» **WHAT YOU HAVE TO DO**
Copy the data below. Keep every line exactly as it is.

» **PROVIDED MATERIAL**
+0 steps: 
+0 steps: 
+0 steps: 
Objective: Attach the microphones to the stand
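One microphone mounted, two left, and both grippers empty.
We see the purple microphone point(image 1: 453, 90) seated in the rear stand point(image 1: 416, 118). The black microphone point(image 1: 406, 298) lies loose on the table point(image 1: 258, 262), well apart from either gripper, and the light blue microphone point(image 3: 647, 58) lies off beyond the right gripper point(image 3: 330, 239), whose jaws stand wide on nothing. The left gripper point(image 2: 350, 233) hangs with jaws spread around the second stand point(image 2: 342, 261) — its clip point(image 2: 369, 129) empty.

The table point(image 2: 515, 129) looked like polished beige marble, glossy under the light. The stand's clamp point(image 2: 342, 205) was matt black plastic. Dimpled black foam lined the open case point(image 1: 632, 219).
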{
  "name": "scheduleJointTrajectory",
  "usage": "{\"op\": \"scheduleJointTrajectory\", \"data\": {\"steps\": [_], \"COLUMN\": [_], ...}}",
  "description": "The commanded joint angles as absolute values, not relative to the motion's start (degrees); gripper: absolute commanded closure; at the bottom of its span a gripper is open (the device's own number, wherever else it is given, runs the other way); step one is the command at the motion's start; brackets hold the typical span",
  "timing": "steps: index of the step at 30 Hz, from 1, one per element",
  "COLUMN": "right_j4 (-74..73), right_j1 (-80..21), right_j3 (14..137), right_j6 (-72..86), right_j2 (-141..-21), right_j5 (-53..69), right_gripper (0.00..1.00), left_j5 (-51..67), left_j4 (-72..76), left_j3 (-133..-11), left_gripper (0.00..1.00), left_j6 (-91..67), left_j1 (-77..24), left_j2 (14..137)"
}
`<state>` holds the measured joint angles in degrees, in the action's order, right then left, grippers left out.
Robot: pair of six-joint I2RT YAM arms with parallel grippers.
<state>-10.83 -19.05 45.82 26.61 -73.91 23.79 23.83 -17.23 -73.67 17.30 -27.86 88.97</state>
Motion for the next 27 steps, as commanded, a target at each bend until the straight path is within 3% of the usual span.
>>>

» **TASK SOLUTION**
+0 steps: 
+0 steps: 
+0 steps: 
Objective: Attach the microphones to the stand
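One microphone mounted, two left, and both grippers empty.
We see the purple microphone point(image 1: 453, 90) seated in the rear stand point(image 1: 416, 118). The black microphone point(image 1: 406, 298) lies loose on the table point(image 1: 258, 262), well apart from either gripper, and the light blue microphone point(image 3: 647, 58) lies off beyond the right gripper point(image 3: 330, 239), whose jaws stand wide on nothing. The left gripper point(image 2: 350, 233) hangs with jaws spread around the second stand point(image 2: 342, 261) — its clip point(image 2: 369, 129) empty.

The table point(image 2: 515, 129) looked like polished beige marble, glossy under the light. The stand's clamp point(image 2: 342, 205) was matt black plastic. Dimpled black foam lined the open case point(image 1: 632, 219).
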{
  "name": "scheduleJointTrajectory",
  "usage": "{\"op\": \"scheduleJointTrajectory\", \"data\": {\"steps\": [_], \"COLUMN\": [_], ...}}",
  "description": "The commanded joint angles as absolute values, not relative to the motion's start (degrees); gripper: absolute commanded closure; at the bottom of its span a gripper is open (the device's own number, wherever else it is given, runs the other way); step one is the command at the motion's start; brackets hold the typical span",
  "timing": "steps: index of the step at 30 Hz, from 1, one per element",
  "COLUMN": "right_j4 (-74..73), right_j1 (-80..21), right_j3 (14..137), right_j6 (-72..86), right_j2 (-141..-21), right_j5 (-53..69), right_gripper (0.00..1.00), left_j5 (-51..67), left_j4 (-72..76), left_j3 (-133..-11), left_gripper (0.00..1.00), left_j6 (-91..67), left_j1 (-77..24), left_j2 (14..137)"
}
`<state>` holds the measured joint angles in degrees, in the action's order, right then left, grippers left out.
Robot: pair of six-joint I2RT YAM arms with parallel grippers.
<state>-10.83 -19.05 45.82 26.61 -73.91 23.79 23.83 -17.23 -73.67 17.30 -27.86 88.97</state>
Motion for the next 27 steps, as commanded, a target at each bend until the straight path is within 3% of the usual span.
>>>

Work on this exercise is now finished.